TLDR
- Walt Disney delivered Q2 fiscal 2026 revenue of $25.2 billion, representing a 7% year-over-year increase and exceeding Wall Street’s $24.9 billion projection
- The company’s adjusted earnings per share reached $1.57, surpassing analyst expectations of $1.49
- CEO Josh D’Amaro, in his first earnings report, raised fiscal 2026 adjusted EPS growth guidance to roughly 12%
- Streaming entertainment (SVOD) operating profit jumped 88% compared to last year, with margins crossing the 10% threshold for the first time
- Shares of Disney climbed approximately 8% during early market activity after the announcement
Shares of Walt Disney (DIS) surged approximately 8% during Wednesday’s early trading session after the entertainment giant unveiled better-than-anticipated results for its second fiscal quarter of 2026, marking the inaugural earnings release under CEO Josh D’Amaro’s leadership.
The House of Mouse reported quarterly revenue of $25.2 billion for the three months ending in March, reflecting a 7% year-over-year expansion. This figure exceeded Wall Street’s consensus projection of $24.78 billion. The company’s adjusted earnings per share of $1.57 also beat analyst forecasts of $1.49.
D’Amaro, who assumed the chief executive role from Bob Iger in mid-March, utilized the quarterly conference call to articulate his strategic vision. His approach emphasizes excellence in creative content development, expansion of the streaming platform, maximizing live sports opportunities, and ongoing capital deployment in theme park attractions and cruise operations.
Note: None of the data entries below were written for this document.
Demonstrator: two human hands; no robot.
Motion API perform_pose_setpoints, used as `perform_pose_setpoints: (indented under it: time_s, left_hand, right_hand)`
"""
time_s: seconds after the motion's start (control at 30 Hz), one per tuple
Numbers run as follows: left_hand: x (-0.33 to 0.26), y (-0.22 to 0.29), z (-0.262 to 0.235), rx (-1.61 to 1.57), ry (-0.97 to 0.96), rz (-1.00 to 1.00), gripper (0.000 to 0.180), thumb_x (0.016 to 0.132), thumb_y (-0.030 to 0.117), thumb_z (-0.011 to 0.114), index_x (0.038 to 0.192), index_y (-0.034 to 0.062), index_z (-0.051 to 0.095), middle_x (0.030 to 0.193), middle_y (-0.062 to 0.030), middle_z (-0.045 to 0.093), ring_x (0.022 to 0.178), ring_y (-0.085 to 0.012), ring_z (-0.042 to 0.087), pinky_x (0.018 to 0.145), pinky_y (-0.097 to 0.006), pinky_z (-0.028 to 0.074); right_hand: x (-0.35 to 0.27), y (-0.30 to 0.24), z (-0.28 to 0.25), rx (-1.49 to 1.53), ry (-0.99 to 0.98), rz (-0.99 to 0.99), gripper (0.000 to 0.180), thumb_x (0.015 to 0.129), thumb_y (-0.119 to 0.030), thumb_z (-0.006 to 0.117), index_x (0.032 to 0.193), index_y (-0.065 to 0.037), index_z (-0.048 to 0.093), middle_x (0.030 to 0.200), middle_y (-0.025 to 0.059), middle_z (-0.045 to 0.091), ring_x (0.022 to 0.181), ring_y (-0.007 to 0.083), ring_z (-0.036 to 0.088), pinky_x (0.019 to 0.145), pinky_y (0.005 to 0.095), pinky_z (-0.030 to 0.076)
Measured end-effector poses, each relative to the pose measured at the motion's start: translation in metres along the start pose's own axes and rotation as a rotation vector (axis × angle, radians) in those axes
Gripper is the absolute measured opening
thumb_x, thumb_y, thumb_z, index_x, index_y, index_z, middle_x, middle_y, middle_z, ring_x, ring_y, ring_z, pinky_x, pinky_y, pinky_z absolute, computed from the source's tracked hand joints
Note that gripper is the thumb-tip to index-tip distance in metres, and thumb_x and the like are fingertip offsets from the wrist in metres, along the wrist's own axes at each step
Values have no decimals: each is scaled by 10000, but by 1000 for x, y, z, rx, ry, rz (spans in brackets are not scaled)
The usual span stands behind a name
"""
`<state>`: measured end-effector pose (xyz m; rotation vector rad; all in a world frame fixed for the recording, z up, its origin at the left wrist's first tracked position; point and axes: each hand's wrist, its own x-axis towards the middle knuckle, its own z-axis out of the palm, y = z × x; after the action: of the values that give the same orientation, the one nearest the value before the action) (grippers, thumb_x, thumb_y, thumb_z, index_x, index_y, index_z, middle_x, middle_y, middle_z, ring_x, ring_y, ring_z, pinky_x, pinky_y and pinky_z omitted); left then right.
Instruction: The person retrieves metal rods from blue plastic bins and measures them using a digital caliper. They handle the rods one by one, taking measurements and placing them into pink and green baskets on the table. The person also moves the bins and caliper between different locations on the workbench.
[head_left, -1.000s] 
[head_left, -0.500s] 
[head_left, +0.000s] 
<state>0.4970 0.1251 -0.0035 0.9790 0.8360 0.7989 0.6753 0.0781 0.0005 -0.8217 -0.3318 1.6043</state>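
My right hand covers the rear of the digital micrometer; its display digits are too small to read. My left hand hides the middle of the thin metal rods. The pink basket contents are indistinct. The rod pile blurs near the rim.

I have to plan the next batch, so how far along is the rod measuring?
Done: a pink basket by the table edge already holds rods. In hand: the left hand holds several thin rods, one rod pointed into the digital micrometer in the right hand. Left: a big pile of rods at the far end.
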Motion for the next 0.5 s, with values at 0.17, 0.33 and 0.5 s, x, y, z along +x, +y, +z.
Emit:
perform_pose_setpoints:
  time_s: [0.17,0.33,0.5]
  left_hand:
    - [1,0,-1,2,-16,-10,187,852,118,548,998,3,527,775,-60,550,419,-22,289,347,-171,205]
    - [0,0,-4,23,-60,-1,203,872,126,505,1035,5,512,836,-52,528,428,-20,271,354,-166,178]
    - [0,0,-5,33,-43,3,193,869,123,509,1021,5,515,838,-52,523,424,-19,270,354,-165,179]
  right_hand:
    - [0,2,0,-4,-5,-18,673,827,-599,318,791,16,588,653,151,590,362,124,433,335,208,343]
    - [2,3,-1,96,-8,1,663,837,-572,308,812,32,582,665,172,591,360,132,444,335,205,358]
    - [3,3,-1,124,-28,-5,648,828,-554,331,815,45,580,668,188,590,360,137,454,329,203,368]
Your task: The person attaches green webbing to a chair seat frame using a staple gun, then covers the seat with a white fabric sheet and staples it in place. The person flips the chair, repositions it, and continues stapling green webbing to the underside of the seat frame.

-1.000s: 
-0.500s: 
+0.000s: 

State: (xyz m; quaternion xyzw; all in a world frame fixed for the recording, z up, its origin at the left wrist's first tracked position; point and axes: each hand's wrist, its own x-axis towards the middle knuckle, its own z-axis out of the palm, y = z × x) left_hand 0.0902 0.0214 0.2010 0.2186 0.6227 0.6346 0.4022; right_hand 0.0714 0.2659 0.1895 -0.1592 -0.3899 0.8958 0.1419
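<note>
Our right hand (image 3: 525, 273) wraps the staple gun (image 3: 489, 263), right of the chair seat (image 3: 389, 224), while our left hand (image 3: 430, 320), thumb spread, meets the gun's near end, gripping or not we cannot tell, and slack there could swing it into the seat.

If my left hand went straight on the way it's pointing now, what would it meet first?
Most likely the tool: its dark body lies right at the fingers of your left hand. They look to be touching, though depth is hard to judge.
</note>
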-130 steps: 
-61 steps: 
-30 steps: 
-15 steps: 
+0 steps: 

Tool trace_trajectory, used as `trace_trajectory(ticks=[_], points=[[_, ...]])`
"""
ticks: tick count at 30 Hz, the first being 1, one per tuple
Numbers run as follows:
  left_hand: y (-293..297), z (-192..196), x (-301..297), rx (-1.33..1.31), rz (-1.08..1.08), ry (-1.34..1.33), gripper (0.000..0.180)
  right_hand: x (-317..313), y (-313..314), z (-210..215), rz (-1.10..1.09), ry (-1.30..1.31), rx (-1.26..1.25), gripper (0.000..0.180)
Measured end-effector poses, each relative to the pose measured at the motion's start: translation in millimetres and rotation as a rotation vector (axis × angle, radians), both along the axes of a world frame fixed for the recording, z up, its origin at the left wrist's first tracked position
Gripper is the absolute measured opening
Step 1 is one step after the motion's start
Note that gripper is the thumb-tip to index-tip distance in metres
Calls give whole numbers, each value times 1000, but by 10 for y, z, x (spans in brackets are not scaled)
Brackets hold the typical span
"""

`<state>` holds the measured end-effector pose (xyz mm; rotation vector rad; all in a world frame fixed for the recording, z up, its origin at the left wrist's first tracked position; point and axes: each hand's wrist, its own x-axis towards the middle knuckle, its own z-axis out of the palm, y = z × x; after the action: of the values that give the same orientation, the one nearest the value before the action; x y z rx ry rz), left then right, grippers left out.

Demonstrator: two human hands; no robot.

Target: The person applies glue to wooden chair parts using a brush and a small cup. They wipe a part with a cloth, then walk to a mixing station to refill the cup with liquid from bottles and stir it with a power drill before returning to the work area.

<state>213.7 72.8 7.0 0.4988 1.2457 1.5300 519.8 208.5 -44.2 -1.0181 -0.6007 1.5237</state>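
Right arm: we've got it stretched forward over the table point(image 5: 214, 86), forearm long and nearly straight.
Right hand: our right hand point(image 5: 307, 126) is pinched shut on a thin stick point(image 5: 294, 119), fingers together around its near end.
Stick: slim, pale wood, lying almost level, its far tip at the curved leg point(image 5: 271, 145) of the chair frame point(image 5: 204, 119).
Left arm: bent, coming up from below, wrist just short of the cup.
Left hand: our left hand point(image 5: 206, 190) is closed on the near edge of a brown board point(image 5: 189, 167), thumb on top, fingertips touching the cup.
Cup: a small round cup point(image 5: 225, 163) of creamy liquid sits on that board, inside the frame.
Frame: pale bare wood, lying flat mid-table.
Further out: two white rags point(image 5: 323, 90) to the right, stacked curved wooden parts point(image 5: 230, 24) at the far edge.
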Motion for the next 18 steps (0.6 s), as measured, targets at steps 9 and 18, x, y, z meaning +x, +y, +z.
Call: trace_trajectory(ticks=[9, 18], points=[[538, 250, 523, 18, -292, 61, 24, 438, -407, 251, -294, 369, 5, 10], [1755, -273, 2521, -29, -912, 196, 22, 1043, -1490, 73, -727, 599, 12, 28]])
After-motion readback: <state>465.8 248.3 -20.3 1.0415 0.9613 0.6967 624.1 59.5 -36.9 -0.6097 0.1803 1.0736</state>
Management announced plans to execute a minimum of $8 billion in share repurchases throughout the current fiscal year.
Streaming Reaches Critical Profitability Benchmark
The Entertainment division emerged as a standout performer. SVOD operating profit reached $582 million, representing an impressive 88% year-over-year surge. This achievement propelled streaming profitability margins above the 10% level for the first time — a benchmark the company had initially projected for the complete fiscal year.
SVOD revenue expanded by 13%, propelled by subscriber base expansion and improved average revenue per user. Advertising income from Disney+ provided additional momentum. Theatrical releases including “Zootopia 2” and “Avatar: Fire and Ash” maintained strong box office performance throughout the quarter.
CFO Hugh Johnston highlighted that streaming operations now produce twice the revenue generated by Disney’s conventional television business, which he characterized as diminishing “with each passing quarter.”
Theme Parks and Sports Deliver Contrasting Results
The Experiences segment — encompassing theme parks, cruise operations, and merchandise — achieved Q2 records for both revenue and operating profit, registering $9.5 billion and $2.6 billion respectively. Operating profit for this division climbed 5% versus the prior-year period.
Per capita spending increased at domestic theme park locations, while cruise capacity utilization improved. Nevertheless, Johnston acknowledged declining domestic park attendance, partially attributable to reduced international tourist traffic and competitive pressure from Universal’s recently opened Epic Universe attraction in Orlando.
D’Amaro characterized current domestic consumer demand as “healthy” while noting the company remains “mindful of the macroeconomic uncertainty consumers are facing.” Johnston mentioned that elevated gasoline prices represent a monitoring point for management.
The Sports division represented the weakest-performing segment. ESPN’s operations recorded a 5% decline in operating profit to $652 million, pressured by escalating rights fees and elevated production expenditures.
Johnston framed ESPN as a content powerhouse rather than merely a conventional television network — one capable of broad distribution and multi-platform monetization. He indicated the sports division is in earlier stages of its streaming evolution compared to entertainment properties.
Forward Outlook
D’Amaro elevated fiscal 2026 adjusted EPS growth guidance to approximately 12%, an upgrade from the previous “double digits” forecast. Third-quarter segment operating income is projected at $5.3 billion. Management also reiterated expectations for double-digit adjusted EPS expansion in fiscal 2027.
Regarding artificial intelligence, D’Amaro stated the technology offers “meaningful long-term opportunities” for Disney, especially in production workflow optimization, while stressing that human creativity remains the foundation of the company’s operations.
Disney shares were trading approximately 7% higher as of Wednesday afternoon.